-- Description of the task --
In the material below, find each line that contains the word "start" and copy it.
####################
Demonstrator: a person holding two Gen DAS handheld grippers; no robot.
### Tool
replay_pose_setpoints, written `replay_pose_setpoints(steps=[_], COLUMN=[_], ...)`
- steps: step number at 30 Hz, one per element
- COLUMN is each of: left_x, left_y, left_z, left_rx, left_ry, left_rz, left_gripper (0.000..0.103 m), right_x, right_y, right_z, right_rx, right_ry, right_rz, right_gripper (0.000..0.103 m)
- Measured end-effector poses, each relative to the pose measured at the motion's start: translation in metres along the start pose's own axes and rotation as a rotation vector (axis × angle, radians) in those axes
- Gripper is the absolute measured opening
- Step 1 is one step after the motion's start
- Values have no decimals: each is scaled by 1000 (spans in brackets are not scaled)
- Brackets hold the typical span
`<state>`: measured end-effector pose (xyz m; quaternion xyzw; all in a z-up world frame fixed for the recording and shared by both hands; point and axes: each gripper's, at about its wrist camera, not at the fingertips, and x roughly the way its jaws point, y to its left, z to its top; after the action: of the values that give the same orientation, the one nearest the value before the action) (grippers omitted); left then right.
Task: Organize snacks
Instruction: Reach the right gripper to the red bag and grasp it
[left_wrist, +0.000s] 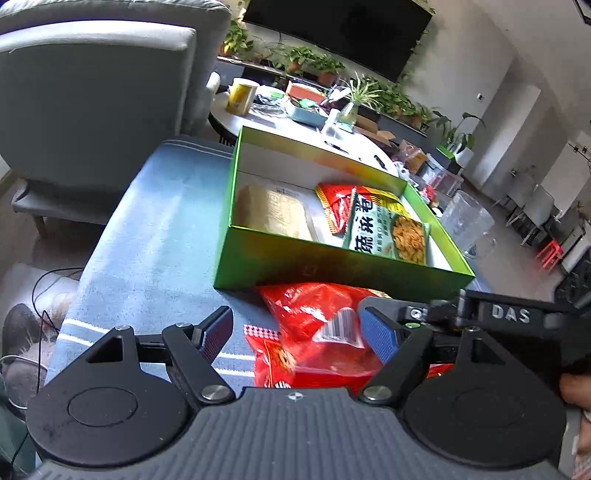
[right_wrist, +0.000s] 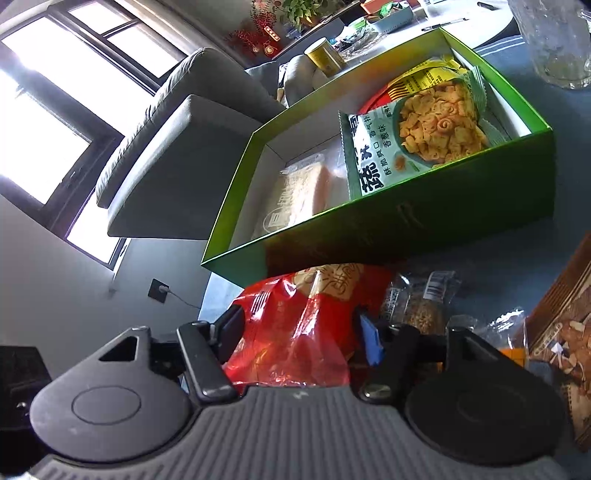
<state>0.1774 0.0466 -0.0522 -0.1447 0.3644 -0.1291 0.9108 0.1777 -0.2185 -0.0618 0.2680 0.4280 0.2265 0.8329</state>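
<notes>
A green box (left_wrist: 332, 264) (right_wrist: 424, 221) stands on the blue cloth. Inside lie a green snack packet (left_wrist: 388, 230) (right_wrist: 417, 136), a red and yellow packet (left_wrist: 334, 205) and a pale wrapped cake (left_wrist: 273, 212) (right_wrist: 299, 192). A red snack bag (left_wrist: 317, 325) (right_wrist: 295, 325) sits in front of the box. My right gripper (right_wrist: 299, 332) is closed on the red bag. My left gripper (left_wrist: 299, 332) is open just above the bag, and the right gripper's body (left_wrist: 509, 317) shows beside it.
A clear packet of nuts (right_wrist: 424, 299) and a brown snack box (right_wrist: 569, 325) lie right of the red bag. A glass jug (left_wrist: 469, 225) (right_wrist: 554, 44) stands beyond the box. A grey armchair (left_wrist: 96, 96) is at the left. A cluttered white table (left_wrist: 295, 122) stands behind.
</notes>
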Motion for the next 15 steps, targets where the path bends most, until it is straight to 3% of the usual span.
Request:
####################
-- Response --
- Measured end-effector poses, each relative to the pose measured at the motion's start: translation in metres along the start pose's own axes and rotation as a rotation vector (axis × angle, radians) in those axes
- Step 1 is one step after the motion's start

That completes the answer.